## WHAT TO WORK ON
Output the listing below exactly, minus its images.
■ ■ ■ ■ ■
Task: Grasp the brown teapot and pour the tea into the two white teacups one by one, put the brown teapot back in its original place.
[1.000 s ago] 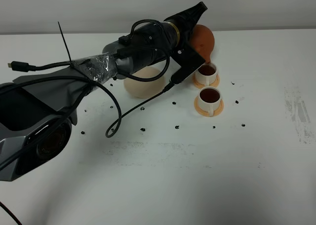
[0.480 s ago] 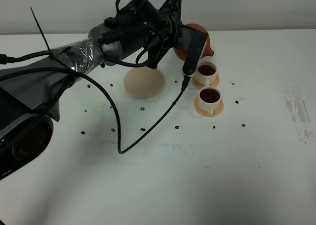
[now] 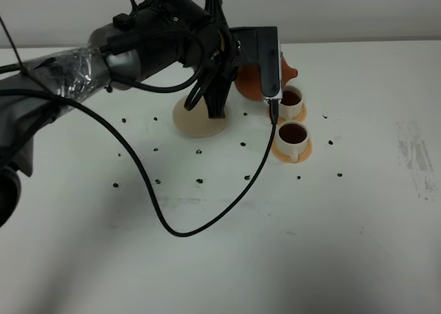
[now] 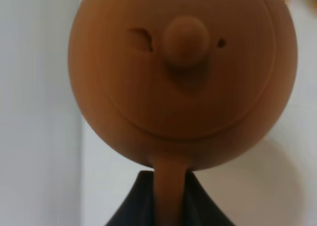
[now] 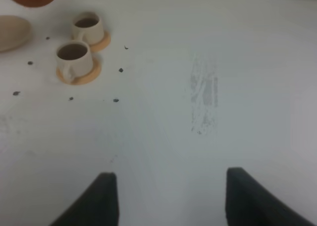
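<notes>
The brown teapot (image 3: 249, 81) hangs in the air between the cream saucer (image 3: 195, 123) and the far white teacup (image 3: 290, 102), partly hidden by my left arm. My left gripper (image 4: 168, 203) is shut on its loop handle; the lid and knob fill the left wrist view (image 4: 184, 35). The near teacup (image 3: 293, 136) and the far one both hold dark tea and stand on orange coasters (image 3: 278, 149). My right gripper (image 5: 171, 201) is open and empty, far to the right of the cups (image 5: 73, 57).
Small black specks (image 3: 199, 181) are scattered over the white table around the saucer and cups. A black cable (image 3: 207, 224) loops from the left arm down over the table. A grey scuff mark (image 5: 204, 99) lies on the right of the table.
My left arm has carried the teapot from behind the far cup leftward and nearer, towards the saucer. The cups and saucer have not moved.
</notes>
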`<action>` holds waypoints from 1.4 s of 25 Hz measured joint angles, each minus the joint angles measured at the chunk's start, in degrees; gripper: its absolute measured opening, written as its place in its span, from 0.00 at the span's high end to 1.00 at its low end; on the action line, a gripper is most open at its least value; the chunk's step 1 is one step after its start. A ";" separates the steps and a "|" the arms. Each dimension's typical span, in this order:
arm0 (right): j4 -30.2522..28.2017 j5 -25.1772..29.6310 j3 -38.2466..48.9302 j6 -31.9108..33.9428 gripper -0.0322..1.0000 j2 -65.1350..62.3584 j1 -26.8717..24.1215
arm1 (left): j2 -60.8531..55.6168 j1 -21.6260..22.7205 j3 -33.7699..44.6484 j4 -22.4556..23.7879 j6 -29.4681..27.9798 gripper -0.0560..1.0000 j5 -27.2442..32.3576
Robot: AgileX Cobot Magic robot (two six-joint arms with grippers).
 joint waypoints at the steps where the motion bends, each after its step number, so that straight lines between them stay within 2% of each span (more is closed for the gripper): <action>1: 0.00 0.00 0.00 0.00 0.49 0.00 0.00 | -1.50 0.00 2.39 -0.65 -1.56 0.83 0.00; 5: 0.00 0.00 0.00 0.00 0.49 0.00 0.00 | -6.71 0.19 10.63 -3.56 -8.18 0.83 0.03; 11: 0.00 0.00 0.00 0.00 0.49 0.00 0.00 | -8.98 1.10 17.63 -6.24 -21.40 0.83 0.02; 13: 0.00 0.00 0.00 0.00 0.49 0.00 0.00 | -8.98 1.21 19.60 -6.28 -24.18 0.83 -0.14; 21: 0.00 0.00 0.00 0.00 0.49 0.00 0.00 | -8.80 1.21 26.65 -10.63 -25.96 0.83 -3.43; 35: 0.00 0.00 0.00 0.00 0.49 0.00 0.00 | -7.92 1.21 26.70 -12.36 -29.20 0.83 -2.12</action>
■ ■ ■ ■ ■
## TASK OUTPUT
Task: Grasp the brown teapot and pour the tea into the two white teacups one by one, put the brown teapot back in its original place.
[1.000 s ago] 
[0.480 s ago] 
[now] 
[now] 
[now] 
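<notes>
The brown teapot (image 3: 249, 81) hangs in the air between the cream saucer (image 3: 195, 123) and the far white teacup (image 3: 290, 102), partly hidden by my left arm. My left gripper (image 4: 168, 203) is shut on its loop handle; the lid and knob fill the left wrist view (image 4: 184, 35). The near teacup (image 3: 293, 136) and the far one both hold dark tea and stand on orange coasters (image 3: 278, 149). My right gripper (image 5: 171, 201) is open and empty, far to the right of the cups (image 5: 73, 57).
Small black specks (image 3: 199, 181) are scattered over the white table around the saucer and cups. A black cable (image 3: 207, 224) loops from the left arm down over the table. A grey scuff mark (image 5: 204, 99) lies on the right of the table.
My left arm has carried the teapot from behind the far cup leftward and nearer, towards the saucer. The cups and saucer have not moved.
</notes>
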`<action>` holds waypoints from 1.4 s of 25 Hz measured joint angles, each minus the joint angles measured at the chunk's start, in degrees; gripper: its absolute measured opening, written as its place in its span, from 0.00 at the span's high end to 1.00 at its low end; on the action line, a gripper is most open at its least value; the chunk's step 1 is one step after its start. A ";" separates the steps and a "|" the arms. Each dimension's typical span, in this order:
arm0 (right): j4 -30.2522..28.2017 j5 -25.1772..29.6310 j3 -38.2466..48.9302 j6 -31.9108..33.9428 gripper -0.0322..1.0000 j2 -65.1350..62.3584 j1 -26.8717..24.1215
arm1 (left): j2 -60.8531..55.6168 j1 -21.6260..22.7205 j3 -33.7699..44.6484 j4 -22.4556..23.7879 j6 -29.4681..27.9798 gripper -0.0560..1.0000 j5 -27.2442..32.3576
Robot: AgileX Cobot Magic robot (two six-joint arms with grippers).
 joint waypoints at the steps where the motion bends, each after its step number, so that straight lines between them stay within 2% of each span (more is closed for the gripper): <action>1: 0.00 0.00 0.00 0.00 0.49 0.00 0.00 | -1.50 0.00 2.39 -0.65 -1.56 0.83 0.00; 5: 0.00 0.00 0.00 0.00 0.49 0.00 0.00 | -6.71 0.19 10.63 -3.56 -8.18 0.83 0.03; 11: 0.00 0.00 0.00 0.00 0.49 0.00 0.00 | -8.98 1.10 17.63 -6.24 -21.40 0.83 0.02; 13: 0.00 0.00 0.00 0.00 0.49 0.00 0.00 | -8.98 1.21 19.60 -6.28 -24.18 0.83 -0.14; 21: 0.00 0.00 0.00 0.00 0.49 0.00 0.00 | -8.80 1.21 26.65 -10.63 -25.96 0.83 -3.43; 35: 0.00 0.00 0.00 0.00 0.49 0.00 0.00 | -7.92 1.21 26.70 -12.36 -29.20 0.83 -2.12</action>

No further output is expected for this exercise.